Educational development in a country largely depends on how well progress is measured, evaluated, and assessed. An effective education system needs robust quality control and monitoring mechanisms in place to efficiently evaluate the performance of the learning organizations. In recent years, considerable attention has been given to the roles of educational measurement, evaluation, and assessment with a view to improving the education systems in general and to adequately prepare the young generation to meet the ever growing demands of the 21st century in particular.
The first International Conference on Educational Measurement, Evaluation and Assessment (ICEMEA) was organized by the Emirates College for Advanced Education (ECAE) on 5–6 November 2017 in Abu Dhabi, United Arab Emirates. The conference aimed at those working in all sectors of education and training who have a keen interest in advancing their knowledge and skills in educational measurement, evaluation, and assessment.
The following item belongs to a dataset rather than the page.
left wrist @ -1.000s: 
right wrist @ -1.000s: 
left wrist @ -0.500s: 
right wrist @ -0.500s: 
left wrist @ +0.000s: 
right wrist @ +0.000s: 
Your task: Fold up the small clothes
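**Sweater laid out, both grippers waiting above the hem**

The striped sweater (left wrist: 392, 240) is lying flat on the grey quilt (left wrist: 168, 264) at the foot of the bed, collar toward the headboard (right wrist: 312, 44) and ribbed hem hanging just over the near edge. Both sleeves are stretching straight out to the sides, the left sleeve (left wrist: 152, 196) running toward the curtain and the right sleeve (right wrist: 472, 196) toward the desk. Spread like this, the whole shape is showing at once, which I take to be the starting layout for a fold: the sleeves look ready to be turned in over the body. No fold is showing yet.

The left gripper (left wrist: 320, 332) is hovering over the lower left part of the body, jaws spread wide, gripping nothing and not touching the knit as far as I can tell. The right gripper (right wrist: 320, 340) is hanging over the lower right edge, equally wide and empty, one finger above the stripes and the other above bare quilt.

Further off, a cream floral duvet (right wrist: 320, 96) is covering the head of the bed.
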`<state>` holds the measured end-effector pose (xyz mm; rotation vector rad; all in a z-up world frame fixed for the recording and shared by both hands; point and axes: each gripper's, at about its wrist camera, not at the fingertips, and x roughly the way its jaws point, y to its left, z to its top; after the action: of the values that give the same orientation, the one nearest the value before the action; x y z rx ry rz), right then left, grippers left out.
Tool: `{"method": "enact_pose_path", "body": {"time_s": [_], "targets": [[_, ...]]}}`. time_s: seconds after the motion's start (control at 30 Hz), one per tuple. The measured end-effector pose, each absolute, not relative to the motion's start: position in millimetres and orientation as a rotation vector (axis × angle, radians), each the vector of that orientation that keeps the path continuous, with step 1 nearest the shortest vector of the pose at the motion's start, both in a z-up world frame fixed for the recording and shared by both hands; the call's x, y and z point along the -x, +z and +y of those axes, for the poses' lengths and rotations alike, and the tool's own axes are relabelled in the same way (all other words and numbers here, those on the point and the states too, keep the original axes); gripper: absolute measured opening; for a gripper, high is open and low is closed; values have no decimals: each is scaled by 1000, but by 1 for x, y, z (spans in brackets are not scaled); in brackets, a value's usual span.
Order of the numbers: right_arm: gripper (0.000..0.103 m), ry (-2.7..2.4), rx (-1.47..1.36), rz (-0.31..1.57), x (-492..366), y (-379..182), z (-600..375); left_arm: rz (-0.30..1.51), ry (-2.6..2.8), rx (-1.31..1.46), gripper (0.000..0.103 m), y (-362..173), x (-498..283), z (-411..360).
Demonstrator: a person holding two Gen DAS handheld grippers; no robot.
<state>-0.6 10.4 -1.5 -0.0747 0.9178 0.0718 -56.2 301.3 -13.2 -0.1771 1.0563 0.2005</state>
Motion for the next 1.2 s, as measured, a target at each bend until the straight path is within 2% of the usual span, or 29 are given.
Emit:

The conference brought together eminent and distinguished speakers from Australia, France, New Zealand, Singapore, United Kingdom and United States.
The present volume comprises of selected papers from the international scholars who shared their experiences during the conference and an invited paper. Each of these chapters deals with variety of issues and practices and covers recent trends in educational assessment. The international benchmarking tests such as Programme for International Student Assessment (PISA) provides valuable information to students, teachers and policy makers on performance of the students, schools and education system. In Chapter 1, Peter Adams examined the PISA related programs and products, how the participating countries used PISA data and what is planned for PISA in the future. Zhang Quan presented an overview of Rasch model and item analysis and test equating process in for Matriculation English Test (MET) in China in Chapter 2.
In Chapter 3, Vincente Reyes from the University of Queensland, Australia and Charlene Tan from Nanyang Technological University in Singapore discuss the assessment reforms in high-performing education systems such as Shanghai and Singapore. In Chapter 4, Mark Russell and his colleagues share their experience on the Effecting Sustainable Change in Assessment Practice and Experience (ESCAPE) Project and project’s sustainability and transferability.
Don Klinger from the Waikato University in New Zealand presented the pitfalls and potentials of classroom and large-scale assessments to improve educational outcome of students in Chapter 5. His presentation provided an overview of previous and ongoing research that highlights not only the necessary characteristics of large-scale assessments to inform practices and policies, but also, the skills and competencies educators require to effectively use such assessment information.
In Chapter 6, Patrick Griffin and Nafisa Awwal from the University of Melbourne, Graduate School of Education extensively described about assessment of collaborative problem-solving skills. Finally, Bahar Hasirci, Didem Karakuzular and Derin Atay pointed out the importance of assessment literacy and presented a comparative study on assessment literacy among selective Turkish teachers in Chapter 7.
I am indebted to the contributors to this volume for their time and efforts to make this book a reality. I would also like to take opportunity to thank staff members of Brill | Sense Publishers, in particular, Jasmin Lange, Chief Publishing Officer, Evelien van der Veer, Assistant Editor, and Jolanda Karada, Production Editor, for their tireless dedication in the publication process. It is hoped that this book will be a valuable resource for school administers, teachers, graduate students and researchers to keep up with the current development and trends, emerging issues and practices in educational assessment.